Research in the Pfeifer Lab is focused on analysing high-throughput sequencing data to learn about genetic and evolutionary processes.
Sequencing has revolutionized biology by permitting the analysis of genomic variation at an unprecedented resolution. High-throughput sequencing is fast and inexpensive, making it accessible for a wide range of research topics ranging from comparative genomics to clinical diagnostics. However, to tap its full potential, a thorough understanding of the data produced as well as the available methodologies is required (Pfeifer, Heredity 2017). My group develops bioinformatic pipelines that overcome the statistical and computational challenges in the reliable detection of variants, thereby taking into account the subtle but complex types of errors, biases and uncertainties in the data (e.g., SCAMPI; Pfeifer & Helms, WASET 2010). We utilize these developments to study three particular topics within evolutionary genomics, also intersecting broadly with other related fields:
(i) Anthropological – mutation and recombination rate variation in primates
Interactions between mutation, recombination, natural selection, and population history shape the genetic differences among individuals, populations, and species. For anthropocentric reasons, a focal point of many studies addressing the processes of mutation, recombination, and selection has been characterizing the rate and patterns observed in humans as well as our closest extant evolutionary relative, chimpanzees (Auton*, Fledel-Alon*, Pfeifer*, Venn*, et al., Science 2012; Leffler*, Gao*, Pfeifer*, Ségurel*, et al., Science 2013). The gained knowledge from such studies is fundamentally important both to understand the causes of genetic diseases as well as to date events in human evolution. Until recently, the direct identification of mutation and recombination events was a technically difficult process, making experiments both complex and imprecise. However, advances in high throughput sequencing technologies have made it possible to detect mutations on a genome-wide scale, even in non-model organisms. This large-scale population genetic data can be used to estimate fine-scale historical, sex-averaged recombination maps, thus providing us with the necessary means to assess how much variation in mutation and recombination rates exist in natural populations. Specifically, I am interested in gaining a better understanding of fine-scale changes in rates of mutation and recombination through deeper evolutionary time within the primate clade (Pfeifer, MBE 2017) – research that will greatly illuminate current debates centred around the calibration of the molecular clock as well as the expected extent of linked selection in shaping genomic variation (Pfeifer & Jensen, GBE 2016).
(ii) Ecological – adaptation due to recent environmental change
Understanding the process of adaptation during rapid environmental change remains one of the central focal points of evolutionary biology. The recently formed White Sands system of southern New Mexico and the Sand Hills of Nebraska contain outstanding examples of rapid adaptation for crypsis, with a variety of species – from lizards to mice – having evolved blanched forms on the dunes that contrast with their close relatives in the surrounding dark soil habitats. In collaboration with the Rosenblum Lab at Berkeley, we are using model-based statistical inference methods to describe the demographic and adaptive history characterising the colonisation of different White Sands lizard species (Laurent*, Pfeifer* et al., Mol Ecol 2016; Ormond et al., Mol Ecol 2016). In collaboration with the Hoekstra Lab at Harvard, we focus on the evolution of cryptic colouration in Nebraska deer mouse populations, unravelling the interplay between demography and selection within and between populations as well as estimating selection on both phenotype and genotype (using clinal samples (Pfeifer*, Laurent*, Sousa*, Linnen* et al., In revision), as well as large-scale field experiments (In preparation)).
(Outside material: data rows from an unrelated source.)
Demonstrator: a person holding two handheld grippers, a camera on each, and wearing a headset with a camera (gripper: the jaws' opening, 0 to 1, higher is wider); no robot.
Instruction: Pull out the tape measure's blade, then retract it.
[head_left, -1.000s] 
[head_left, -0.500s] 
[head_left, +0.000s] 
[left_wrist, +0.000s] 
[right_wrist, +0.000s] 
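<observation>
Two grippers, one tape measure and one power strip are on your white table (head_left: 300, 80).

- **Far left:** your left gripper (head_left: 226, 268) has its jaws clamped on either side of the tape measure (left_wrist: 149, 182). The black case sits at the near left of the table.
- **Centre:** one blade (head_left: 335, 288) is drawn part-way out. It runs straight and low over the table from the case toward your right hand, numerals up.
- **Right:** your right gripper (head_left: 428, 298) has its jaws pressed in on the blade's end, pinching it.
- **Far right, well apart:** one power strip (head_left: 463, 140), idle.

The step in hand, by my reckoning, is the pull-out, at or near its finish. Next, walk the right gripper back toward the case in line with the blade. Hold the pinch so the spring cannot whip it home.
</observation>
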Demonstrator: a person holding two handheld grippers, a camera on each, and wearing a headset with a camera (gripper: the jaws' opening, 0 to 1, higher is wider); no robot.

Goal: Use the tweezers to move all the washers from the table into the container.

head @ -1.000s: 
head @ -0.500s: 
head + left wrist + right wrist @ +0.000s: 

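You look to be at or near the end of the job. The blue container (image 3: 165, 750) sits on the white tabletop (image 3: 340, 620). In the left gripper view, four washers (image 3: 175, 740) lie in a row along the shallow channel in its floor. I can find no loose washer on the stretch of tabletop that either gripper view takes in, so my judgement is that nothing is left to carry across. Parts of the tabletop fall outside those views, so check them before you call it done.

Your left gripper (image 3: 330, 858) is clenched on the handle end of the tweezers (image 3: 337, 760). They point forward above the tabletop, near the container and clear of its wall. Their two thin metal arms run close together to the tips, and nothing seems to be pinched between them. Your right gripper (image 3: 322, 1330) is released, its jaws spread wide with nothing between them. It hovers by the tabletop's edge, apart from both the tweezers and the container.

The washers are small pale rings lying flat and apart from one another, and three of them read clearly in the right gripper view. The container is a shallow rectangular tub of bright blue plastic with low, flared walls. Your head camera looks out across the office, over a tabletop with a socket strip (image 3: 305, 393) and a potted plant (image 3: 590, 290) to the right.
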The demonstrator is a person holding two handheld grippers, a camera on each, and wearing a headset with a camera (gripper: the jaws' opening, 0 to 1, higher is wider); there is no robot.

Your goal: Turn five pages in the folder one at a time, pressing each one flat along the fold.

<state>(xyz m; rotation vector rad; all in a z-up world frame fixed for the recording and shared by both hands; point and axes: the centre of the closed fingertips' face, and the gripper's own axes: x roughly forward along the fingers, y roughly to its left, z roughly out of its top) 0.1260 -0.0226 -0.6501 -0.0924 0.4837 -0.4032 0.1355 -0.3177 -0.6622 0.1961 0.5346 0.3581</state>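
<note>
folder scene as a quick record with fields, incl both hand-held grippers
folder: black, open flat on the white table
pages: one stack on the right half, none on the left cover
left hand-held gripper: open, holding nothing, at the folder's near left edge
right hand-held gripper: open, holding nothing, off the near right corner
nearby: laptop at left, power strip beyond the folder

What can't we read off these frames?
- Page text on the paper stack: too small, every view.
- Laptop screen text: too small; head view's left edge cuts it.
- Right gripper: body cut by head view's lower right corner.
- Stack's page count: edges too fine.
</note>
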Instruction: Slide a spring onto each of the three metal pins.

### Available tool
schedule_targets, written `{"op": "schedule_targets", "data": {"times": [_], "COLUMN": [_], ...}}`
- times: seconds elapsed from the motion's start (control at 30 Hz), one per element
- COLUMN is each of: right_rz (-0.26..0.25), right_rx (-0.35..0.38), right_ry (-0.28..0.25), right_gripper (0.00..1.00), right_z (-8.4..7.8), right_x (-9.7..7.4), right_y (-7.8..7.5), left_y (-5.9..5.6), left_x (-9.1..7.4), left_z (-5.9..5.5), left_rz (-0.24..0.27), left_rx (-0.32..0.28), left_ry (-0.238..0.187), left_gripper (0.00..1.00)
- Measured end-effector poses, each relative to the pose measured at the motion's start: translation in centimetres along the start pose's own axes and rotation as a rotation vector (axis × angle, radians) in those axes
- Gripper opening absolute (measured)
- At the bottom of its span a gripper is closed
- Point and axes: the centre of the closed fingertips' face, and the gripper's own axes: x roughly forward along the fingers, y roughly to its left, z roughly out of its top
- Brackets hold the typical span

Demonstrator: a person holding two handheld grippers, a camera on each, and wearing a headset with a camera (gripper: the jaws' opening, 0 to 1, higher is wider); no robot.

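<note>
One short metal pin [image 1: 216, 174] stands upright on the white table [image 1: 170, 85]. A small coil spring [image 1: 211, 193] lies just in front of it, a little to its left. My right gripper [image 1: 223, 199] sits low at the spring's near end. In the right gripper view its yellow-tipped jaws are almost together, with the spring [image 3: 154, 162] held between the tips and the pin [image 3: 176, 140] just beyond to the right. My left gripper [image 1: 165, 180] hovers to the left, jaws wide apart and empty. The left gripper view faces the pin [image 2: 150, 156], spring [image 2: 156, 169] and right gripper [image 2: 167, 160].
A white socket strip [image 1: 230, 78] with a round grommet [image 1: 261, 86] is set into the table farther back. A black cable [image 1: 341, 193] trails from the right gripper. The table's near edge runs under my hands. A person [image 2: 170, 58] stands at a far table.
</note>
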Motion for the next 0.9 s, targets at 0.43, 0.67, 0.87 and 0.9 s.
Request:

(iii) Clinical – virus evolution
Human cytomegalovirus (HCMV) is a large b-herpesvirus critically important to human health due to its ubiquitous occurrence – with adult infection rates ranging from 30–90% in industrialized countries to almost 100% in emerging countries. Although ‘primary’ infections are generally asymptomatic in healthy hosts, HCMV infections can lead to severe effects in immuno-suppressed or immuno-naïve hosts, including fetuses and newborns. HCMV infections affect ~0.5% of all live births in the United States – making it the most common source of infection-related congenital (i.e., before birth) infections. HCMV utilizes effective immune evasion techniques and, as a result, it is currently neither possible to prevent transmission from mother to fetus (due to an absence of an effective vaccine), nor to reduce severity of disease in the infant. As a consequence, a better understanding of the underlying biological and evolutionary processes at play during infection is indispensable to the future development of novel disease prevention and treatment strategies. In collaboration with the Jensen, Kowalik, and Trumble Labs, we work to characterize the evolutionary processes driving infection (e.g., Renzette et al., J. Virol. 2017; Pokalyuk et al., Mol. Ecol. 2017). This characterization will better illuminate the causes and consequences underlying this major threat to global health.
The Pfeifer Lab is in the School of Life Sciences at Arizona State University, and we are part of a large and collaborative group in evolutionary genomics at ASU – see ASUpopgen.org. We are also members of the Center for Evolution & Medicine, and the Center for Mechanisms of Evolution.